Quando venne lanciata la digital Agenda europea, lo scorso anno, l’obiettivo della commissione era quello di replicare il modello di innovazione della Silicon Valley americana e di realizzare un mercato unico digitale in cui aziende e consumatori potessero accedere a un’ampia varietà di servizi internet-based.
L’attuale frammentazione del mercato europeo non consente infatti né agli utenti, né alle aziende di beneficiare di questi servizi.

Secondo i dati Ue, ad esempio, il mercato del download di musica dalla rete negli Usa è quattro volte maggiore di quello europeo e questa discrepanza è legata alle differenze legislative tra i diversi Stati in fatto di gestione dei diritti digitali, di concessione delle licenze e così via. Una società, dunque, che volesse operare in diversi Stati membri dovrebbe affrontare queste problematiche paese per paese, con gravi ripercussioni sulla competitività.
 

I provider di servizi cloud devono anche affrontare diversi ostacoli normativi in relazione alla protezione dei dati. Secondo l’attuale normativa Ue – che verrà rivista entro la fine dell’anno – c’è poca differenza tra le regole sui dati individuali e quelli corporate e le aziende devono rivolgersi a dei consulenti legali in ogni paese in cui operano. Le regole della direttiva si applicano se le strutture di elaborazione dei dati si trovano entro i confini europei, sollevando la questione delle piattaforme cloud e della loro trasparenza. La virtualizzazione complica ulteriormente la questione, essendo le macchine non legate a un server fisico o a una specifica location.

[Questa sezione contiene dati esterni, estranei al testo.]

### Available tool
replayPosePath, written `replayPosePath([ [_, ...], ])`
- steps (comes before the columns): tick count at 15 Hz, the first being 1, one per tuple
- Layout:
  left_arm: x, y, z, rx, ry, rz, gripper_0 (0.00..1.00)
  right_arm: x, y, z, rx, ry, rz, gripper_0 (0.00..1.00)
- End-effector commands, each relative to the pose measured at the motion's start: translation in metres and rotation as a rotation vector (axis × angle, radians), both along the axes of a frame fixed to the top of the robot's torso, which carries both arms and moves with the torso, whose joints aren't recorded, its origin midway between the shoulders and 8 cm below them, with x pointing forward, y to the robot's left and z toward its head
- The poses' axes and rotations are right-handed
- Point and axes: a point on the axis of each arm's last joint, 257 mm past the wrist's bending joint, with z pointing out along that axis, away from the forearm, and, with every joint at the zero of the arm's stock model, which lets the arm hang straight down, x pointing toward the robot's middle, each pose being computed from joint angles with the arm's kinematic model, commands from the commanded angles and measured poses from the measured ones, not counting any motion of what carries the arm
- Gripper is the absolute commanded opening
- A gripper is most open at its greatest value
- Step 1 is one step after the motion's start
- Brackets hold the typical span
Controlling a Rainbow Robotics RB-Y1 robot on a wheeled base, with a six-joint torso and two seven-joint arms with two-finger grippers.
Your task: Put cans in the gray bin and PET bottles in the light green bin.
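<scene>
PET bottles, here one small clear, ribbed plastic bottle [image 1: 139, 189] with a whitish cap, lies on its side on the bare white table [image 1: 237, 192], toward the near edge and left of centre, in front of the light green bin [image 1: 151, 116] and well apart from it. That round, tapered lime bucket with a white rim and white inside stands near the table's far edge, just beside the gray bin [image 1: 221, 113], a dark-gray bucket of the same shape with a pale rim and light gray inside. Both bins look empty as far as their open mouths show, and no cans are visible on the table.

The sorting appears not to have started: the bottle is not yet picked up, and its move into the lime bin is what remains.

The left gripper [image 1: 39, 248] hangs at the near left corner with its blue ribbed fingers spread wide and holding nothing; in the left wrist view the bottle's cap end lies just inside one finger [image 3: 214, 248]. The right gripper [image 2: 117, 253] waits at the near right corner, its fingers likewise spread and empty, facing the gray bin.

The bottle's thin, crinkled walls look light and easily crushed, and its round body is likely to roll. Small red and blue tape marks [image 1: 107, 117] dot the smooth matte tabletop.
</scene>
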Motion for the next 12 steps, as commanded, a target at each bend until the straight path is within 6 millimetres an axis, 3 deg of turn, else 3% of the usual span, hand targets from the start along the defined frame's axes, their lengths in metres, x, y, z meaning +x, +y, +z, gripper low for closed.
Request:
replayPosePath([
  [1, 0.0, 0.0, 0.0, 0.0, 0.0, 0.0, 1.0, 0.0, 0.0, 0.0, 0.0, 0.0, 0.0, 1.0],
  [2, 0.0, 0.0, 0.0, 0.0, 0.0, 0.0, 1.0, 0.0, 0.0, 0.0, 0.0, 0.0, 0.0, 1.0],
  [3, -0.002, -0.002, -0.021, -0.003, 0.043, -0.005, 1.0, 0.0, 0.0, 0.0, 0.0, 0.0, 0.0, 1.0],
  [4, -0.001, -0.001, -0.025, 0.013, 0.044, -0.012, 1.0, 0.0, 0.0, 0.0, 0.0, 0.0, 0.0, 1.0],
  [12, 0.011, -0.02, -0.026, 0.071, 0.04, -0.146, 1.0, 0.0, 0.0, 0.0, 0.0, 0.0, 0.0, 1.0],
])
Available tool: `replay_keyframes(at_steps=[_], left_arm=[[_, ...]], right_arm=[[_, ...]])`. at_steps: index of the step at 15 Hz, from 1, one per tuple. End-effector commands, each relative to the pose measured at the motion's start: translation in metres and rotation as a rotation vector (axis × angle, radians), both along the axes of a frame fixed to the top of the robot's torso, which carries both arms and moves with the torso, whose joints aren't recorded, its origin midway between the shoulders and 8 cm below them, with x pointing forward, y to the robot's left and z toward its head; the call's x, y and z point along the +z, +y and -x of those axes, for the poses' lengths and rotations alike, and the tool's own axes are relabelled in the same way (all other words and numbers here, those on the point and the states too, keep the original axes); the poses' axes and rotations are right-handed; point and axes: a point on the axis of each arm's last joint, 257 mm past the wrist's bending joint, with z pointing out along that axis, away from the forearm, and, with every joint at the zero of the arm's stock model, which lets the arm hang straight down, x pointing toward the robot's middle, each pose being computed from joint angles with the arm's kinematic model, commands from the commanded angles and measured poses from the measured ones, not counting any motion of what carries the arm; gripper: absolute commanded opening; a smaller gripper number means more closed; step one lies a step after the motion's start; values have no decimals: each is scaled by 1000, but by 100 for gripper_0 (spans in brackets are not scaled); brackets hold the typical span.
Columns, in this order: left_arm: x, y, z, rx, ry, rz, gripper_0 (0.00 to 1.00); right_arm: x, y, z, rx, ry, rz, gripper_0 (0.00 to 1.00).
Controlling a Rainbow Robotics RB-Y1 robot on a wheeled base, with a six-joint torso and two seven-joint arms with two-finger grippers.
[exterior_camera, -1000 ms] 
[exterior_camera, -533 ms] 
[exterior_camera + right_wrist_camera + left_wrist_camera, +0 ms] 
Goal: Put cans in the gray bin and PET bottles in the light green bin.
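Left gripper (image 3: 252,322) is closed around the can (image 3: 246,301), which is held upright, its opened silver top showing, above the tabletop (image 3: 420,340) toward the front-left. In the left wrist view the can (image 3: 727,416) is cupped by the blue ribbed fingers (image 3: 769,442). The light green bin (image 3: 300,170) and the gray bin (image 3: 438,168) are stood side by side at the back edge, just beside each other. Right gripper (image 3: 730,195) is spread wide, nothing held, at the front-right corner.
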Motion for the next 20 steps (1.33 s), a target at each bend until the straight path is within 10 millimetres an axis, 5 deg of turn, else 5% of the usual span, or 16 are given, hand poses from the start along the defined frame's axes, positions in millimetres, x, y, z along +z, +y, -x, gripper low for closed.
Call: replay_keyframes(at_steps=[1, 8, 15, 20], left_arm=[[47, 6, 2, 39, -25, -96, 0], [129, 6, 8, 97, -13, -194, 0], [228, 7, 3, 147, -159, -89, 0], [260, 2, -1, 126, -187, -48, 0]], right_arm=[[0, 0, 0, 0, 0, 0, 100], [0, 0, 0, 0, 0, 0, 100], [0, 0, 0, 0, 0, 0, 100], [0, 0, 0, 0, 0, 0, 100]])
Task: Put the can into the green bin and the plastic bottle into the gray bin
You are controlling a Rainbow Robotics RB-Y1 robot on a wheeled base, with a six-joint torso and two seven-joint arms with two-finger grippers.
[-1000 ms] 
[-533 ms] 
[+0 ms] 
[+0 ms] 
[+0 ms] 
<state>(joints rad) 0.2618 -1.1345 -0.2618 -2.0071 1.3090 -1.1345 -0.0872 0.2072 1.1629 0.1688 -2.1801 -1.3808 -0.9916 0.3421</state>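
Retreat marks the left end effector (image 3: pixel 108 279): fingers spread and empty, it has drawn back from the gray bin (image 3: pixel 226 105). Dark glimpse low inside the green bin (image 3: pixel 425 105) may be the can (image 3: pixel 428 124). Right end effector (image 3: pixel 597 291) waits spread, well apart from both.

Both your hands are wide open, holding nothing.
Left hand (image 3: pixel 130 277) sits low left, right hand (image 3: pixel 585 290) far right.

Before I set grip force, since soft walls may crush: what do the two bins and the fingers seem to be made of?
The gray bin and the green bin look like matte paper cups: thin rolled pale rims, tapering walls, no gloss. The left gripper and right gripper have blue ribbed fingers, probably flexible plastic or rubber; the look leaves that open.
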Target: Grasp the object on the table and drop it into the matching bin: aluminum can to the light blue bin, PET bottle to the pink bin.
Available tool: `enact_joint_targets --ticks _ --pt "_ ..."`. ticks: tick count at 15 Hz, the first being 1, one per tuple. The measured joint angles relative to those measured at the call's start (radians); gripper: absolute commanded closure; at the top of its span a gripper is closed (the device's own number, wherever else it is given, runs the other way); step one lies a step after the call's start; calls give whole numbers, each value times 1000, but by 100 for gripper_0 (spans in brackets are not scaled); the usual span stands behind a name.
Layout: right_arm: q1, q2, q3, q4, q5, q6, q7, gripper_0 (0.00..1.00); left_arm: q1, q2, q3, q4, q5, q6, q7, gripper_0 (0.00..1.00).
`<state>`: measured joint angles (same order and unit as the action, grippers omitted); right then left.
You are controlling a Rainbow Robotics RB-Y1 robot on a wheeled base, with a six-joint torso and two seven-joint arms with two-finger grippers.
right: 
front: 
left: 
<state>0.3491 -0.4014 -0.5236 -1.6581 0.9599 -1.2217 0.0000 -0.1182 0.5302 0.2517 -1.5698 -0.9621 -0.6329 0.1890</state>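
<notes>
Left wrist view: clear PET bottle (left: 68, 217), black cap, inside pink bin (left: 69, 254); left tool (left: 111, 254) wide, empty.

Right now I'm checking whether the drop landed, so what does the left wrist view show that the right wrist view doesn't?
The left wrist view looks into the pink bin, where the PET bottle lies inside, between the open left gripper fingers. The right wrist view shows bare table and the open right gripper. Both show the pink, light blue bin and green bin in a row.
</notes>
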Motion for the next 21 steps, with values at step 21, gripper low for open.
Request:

“Affrontare la protezione dei dati attraverso una regolamentazione piuttosto che con una direttiva è una questione molto delicata per la Commissione, poiché gli Stati membri sono intrinsecamente consapevoli dei pericoli che circondano la perdita di dati”, ha concluso Smith, sottolineando che molti governi nazionali si opporrebbero ad affidare la regolamentazione sulla protezione dei dati a un ente esterno, “quindi è improbabile che la Ue avrà mai una normativa uniforme” in questo settore, ha concluso l’analista.